Muzyczna opowieść pt. „Byśmy byli jedno” przygotowana przez Biuro Wydarzeń Kulturalnych Instytutu Pamięci Narodowej traktowała o działalności trzech czołowych postaci XX wieku – Stefana Wyszyńskiego, Karola Wojtyły oraz Franciszka Blachnickiego.
Niecodzienne widowisko można było obejrzeć w wieczór Niedzieli Miłosierdzia Bożego w kościele Najświętszego Zbawiciela w Szczecinie. Grupa artystów z widowiskiem tym odwiedziła już wiele miejsc, m.in.: Zakopane, Kielce, Krosno, Gdańsk, a u progu wiosny zawitali do Szczecina. Dzięki nim trzej wielcy siewcy nadziei przemówili ponownie.
Niezłomni w walce ze złem
Choć narracja przedstawienia toczyła się wokół życia i działalności wymienionych wybitności XX wieku, nie była jedynie podróżą śladami historycznych zapisów, do których wreszcie uzyskano szerszy dostęp. Było to zaproszenie do wsłuchania się w głos prawdy oraz rozbudzenia na nowo świadomości, jak wiele kosztuje jej głoszenie, obrona, jak cenne i pożądane jest niezłomne trwanie przy prawdzie. Bożej prawdzie.
Frazami wspomnień, wypowiedzi, przemyśleń wielkich kapłanów oraz fragmentów notatek z przesłuchań, meldunków i zaleceń służb operacyjnych Urzędu Bezpieczeństwa Publicznego, później Służby Bezpieczeństwa, snuła się opowieść o ludziach niezłomnych, czasach trudnych i wydarzeniach tragicznych. O ich losach i skrytej w oczach i sercach nadziei Polaków na lepsze jutro w wolnym kraju, w którym wyznawanie Boga nie będzie zwalczane, a patriotyzm i umiłowanie ojczyzny na powrót stanie się cnotą.
Reklama
Przemówił Prymas Tysiąclecia słowami kazania wygłoszonego w Gnieźnie w 1953 r.: „Państwo, które upomina się o to, co cesarskie, dziś sięga po to, co Boskie!” oraz odezwy do władz: „Gdy Cezar siada na ołtarzu, to mówimy krótko: Nie wolno! Rzeczy Bożych na ołtarzach Cezara składać nam nie wolno. Non possumus!”. Przypomniano Jasnogórskie Śluby Narodu, które w sierpniu 1956 r. pod nieobecność więzionego w tym czasie w Komańczy kardynała, u stóp Maryi w Częstochowie wybrzmiały głosem miliona Polaków.

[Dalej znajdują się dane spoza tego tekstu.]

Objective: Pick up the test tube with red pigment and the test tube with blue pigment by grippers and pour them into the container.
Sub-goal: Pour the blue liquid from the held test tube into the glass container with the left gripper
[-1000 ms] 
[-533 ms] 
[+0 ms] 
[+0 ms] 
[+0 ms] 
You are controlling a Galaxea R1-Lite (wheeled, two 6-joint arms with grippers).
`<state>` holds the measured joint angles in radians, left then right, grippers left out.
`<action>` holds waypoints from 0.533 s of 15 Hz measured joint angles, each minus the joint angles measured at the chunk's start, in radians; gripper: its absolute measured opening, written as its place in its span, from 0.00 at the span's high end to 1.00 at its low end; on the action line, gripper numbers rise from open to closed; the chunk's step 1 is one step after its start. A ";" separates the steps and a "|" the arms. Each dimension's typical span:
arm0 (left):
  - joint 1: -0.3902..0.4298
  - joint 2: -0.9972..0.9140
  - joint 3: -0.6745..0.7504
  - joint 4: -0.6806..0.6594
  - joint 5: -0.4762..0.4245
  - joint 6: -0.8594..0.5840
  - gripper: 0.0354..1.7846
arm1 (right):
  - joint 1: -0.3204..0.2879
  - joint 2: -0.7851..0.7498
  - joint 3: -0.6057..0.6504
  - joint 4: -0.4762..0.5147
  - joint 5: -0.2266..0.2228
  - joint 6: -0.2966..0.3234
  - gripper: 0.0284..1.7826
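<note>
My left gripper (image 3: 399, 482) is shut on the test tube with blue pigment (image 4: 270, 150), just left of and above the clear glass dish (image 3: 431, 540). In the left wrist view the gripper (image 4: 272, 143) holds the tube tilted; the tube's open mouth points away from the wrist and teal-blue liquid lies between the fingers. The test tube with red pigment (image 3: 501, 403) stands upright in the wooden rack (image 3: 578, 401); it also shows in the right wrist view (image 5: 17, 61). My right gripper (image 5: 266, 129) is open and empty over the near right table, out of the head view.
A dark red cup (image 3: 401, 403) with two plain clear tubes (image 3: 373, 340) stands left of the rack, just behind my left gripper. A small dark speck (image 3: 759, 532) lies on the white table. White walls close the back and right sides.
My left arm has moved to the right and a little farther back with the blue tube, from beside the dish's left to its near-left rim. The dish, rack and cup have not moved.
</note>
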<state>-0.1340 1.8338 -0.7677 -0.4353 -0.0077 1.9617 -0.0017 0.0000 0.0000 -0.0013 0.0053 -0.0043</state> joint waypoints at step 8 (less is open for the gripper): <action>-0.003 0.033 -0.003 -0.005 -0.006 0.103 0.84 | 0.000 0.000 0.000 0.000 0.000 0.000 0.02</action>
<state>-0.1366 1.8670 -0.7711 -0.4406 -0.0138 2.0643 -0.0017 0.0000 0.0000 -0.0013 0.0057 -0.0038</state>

Wybrzmiał głos ks. Blachnickiego, który postanowił w sposób szczególny rozwinąć jeden z punktów ślubowania: „Zwycięska Pani Jasnogórska. Przyrzekamy stoczyć pod Twoim sztandarem najświętszy i najcięższy bój z naszymi wadami narodowymi. Przyrzekamy wypowiedzieć walkę lenistwu i lekkomyślności, marnotrawstwu, pijaństwu i rozwiązłości […] ”. Kapłan, założyciel oazowego Ruchu Światło-Życie, powołał Krucjatę Trzeźwości (późniejsza Krucjata Wyzwolenia Człowieka) wierząc, że Polskę od „potopu alkoholowego” uratuje Maryja Niepokalana.
Słowami artystów ożył obraz 3 mln Polaków zebranych 2 czerwca 1979 r. na Placu Zwycięstwa w Warszawie, zapatrzonych w papieża zza żelaznej kurtyny, który wołał do rodaków: „Niech zstąpi Duch Twój! I odnowi oblicze ziemi. Tej ziemi! Amen”. Ponownie wybrzmiały słowa Jana Pawła II z tego czasu kierujące serca Polaków ku temu, co najważniejsze: „Nie sposób zrozumieć dziejów Polski od Stanisława na Skałce, do Maksymiliana Kolbe w Oświęcimiu, jeśli się nie przyłoży do nich tego jednego i tego podstawowego kryterium, któremu na imię Jezus Chrystus”.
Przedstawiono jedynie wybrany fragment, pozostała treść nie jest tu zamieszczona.